• **SUPPLIED DATA**
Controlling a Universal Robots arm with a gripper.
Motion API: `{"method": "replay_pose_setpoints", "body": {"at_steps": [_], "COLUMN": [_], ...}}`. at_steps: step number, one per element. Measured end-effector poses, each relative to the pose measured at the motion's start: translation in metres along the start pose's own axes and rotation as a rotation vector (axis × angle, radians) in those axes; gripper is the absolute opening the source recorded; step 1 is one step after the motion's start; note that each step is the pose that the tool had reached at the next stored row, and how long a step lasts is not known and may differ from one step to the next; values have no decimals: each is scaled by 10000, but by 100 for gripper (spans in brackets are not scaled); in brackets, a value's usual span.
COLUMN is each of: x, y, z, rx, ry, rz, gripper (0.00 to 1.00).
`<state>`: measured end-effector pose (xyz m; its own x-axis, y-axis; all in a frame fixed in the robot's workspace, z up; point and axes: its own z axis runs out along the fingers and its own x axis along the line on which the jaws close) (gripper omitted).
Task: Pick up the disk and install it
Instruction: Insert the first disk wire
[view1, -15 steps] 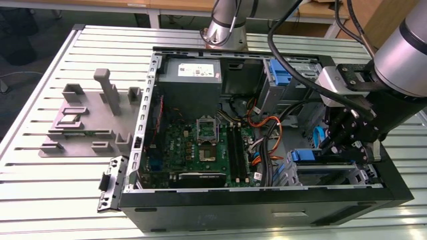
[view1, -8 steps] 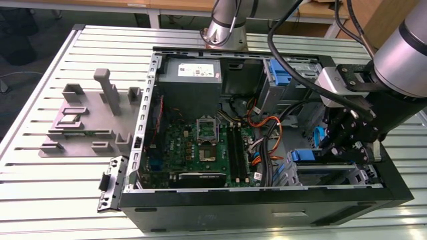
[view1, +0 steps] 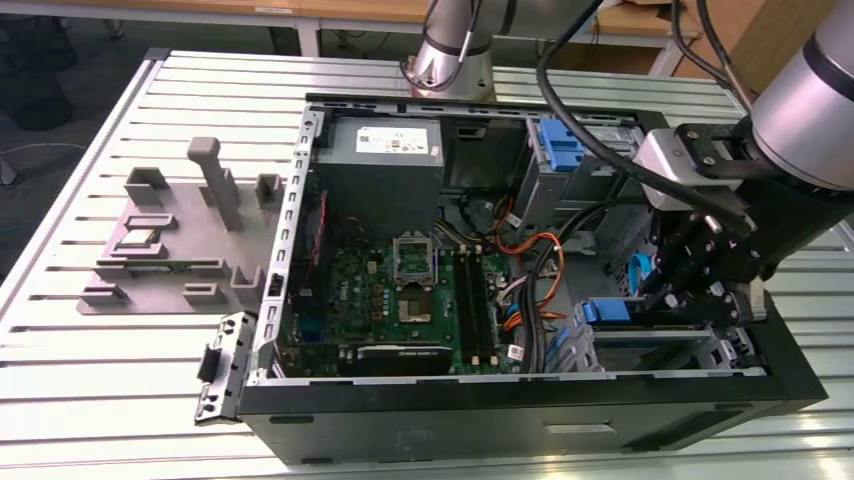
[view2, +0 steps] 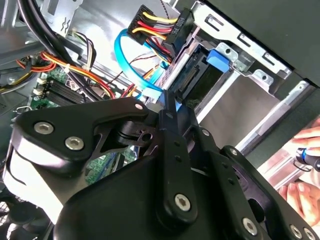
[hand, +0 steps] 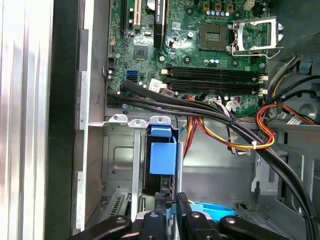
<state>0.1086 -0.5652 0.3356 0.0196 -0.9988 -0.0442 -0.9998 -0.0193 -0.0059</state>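
sitting upright in the case's drive bay (hand: 120, 165), the disk (hand: 162, 159) shows its blue carrier end, just beside the motherboard (hand: 200, 45). it's likely stiff, fairly heavy and shock-sensitive, best gripped by its rails. the gripper (hand: 169, 204) hovers at its edge, fingers nearly together, apparently pinching nothing.

A ribbed, brushed-aluminium table (view1: 80, 330) with a dull sheen carried the open black matt steel computer case (view1: 534, 415). Inside it lay a glossy green circuit board (hand: 200, 50), bare galvanised grey sheet-metal drive bays (hand: 120, 150) and smooth blue plastic carrier rails of the disk (hand: 163, 152). Rubbery black cables (hand: 200, 107) crossed bright plastic-sheathed orange and yellow wires (hand: 265, 130). The black matt metal gripper (hand: 170, 202) bore shiny silver bolt heads. Matt grey plastic fixtures (view1: 174, 240) stood beside the case.
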Motion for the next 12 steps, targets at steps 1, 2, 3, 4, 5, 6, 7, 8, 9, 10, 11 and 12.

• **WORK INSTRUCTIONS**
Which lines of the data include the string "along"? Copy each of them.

• **TASK RESPONSE**
Motion API: `{"method": "replay_pose_setpoints", "body": {"at_steps": [_], "COLUMN": [_], ...}}`. at_steps: step number, one per element. Measured end-effector poses, each relative to the pose measured at the motion's start: translation in metres along the start pose's own axes and rotation as a rotation vector (axis × angle, radians) in those axes; gripper is the absolute opening the source recorded; step 1 is one step after the motion's start; note that each step is the pose that the tool had reached at the next stored row, and how long a step lasts is not known and may differ from one step to the next; values have no decimals: each is scaled by 10000, but by 100 for gripper (spans in brackets are not scaled); in brackets, a value's usual span.
`<state>`: measured end-effector pose (xyz m; its own x-axis, y-axis; all in a frame fixed in the robot's workspace, z up; point and axes: its own z axis runs out along the fingers and its own x axis along the line on which the jaws close) (gripper omitted).

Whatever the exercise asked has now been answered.